US stocks fell sharply on Monday as credit concerns hounded financial stocks and global growth worries hurt big technology and industrial companies. The three major indexes fell nearly 2 percent, wiping out gains booked on Friday, though traders said thin, end-of-summer conditions may have exaggerated the moves.
American International Group Inc, the world's biggest insurer, was among the top drags on the Dow, with its shares falling to a 13-year low after Credit Suisse cut the company's price target and third-quarter earnings estimate, citing bigger derivatives losses. Shares of Lehman Brothers also contributed to the negative tone, falling more than 4 percent after a top South Korean regulator voiced concern about state-run Korea Development Bank's interest in buying a global bank.
KDB said on Friday it was considering Lehman among an array of acquisition options. "You've got more of the concerns we've seen about credit and the financials. Lehman's down because of the speculation that the bid is not happening, and there's a negative report on AIG," said Bobby Harrington, head of block trading at UBS in Stamford, Connecticut.
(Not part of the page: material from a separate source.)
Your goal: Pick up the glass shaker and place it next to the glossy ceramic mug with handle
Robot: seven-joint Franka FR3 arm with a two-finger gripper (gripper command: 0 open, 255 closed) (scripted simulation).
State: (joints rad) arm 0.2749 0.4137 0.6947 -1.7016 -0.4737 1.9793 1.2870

The Dow Jones industrial average was down 216.00 points, or 1.86 percent, at 11,412.06. The Standard & Poor's 500 Index was down 22.86 points, or 1.77 percent, at 1,269.34. The Nasdaq Composite Index was down 46.36 points, or 1.92 percent, at 2,368.35.
Stocks were under pressure from the start, as investors entered trade unnerved by news that regulators late on Friday had closed Columbian Bank and Trust Company, the ninth US bank to fail amid a weakening economy and falling home prices. Adding to the gloom, the International Monetary Fund trimmed its global growth forecasts for 2008 and 2009 in a note prepared for a meeting of the Group of 20 nations, a G20 finance official told Reuters.
AIG's shares fell 4.5 percent to $18.98, after falling as low as $18.64. Late on Friday, Fitch Ratings said it may cut AIG's credit ratings. Lehman shares fell 4.4 percent to $13.78 after soaring on Friday on take-over speculation. An index of S&P financial companies lost about 2.2 percent. Industrial conglomerates were among the biggest decliners on the S&P 500. Caterpillar Inc, which has a large overseas exposure, fell almost 2.4 percent to $68.62.
Technology shares also fell amid concerns about the global economy. Apple Inc, whose shares fell 2.1 percent to $173.10, was the top pull on the Nasdaq. Home finance companies Freddie Mac and Fannie Mae both rose even as questions about their future and a possible government bailout continued to swirl. Freddie shares were up 11.7 percent to $3.14 after solid demand for its $2 billion bill sale while shares of Fannie Mae, the top US home finance provider, rose 4.2 percent to $5.21.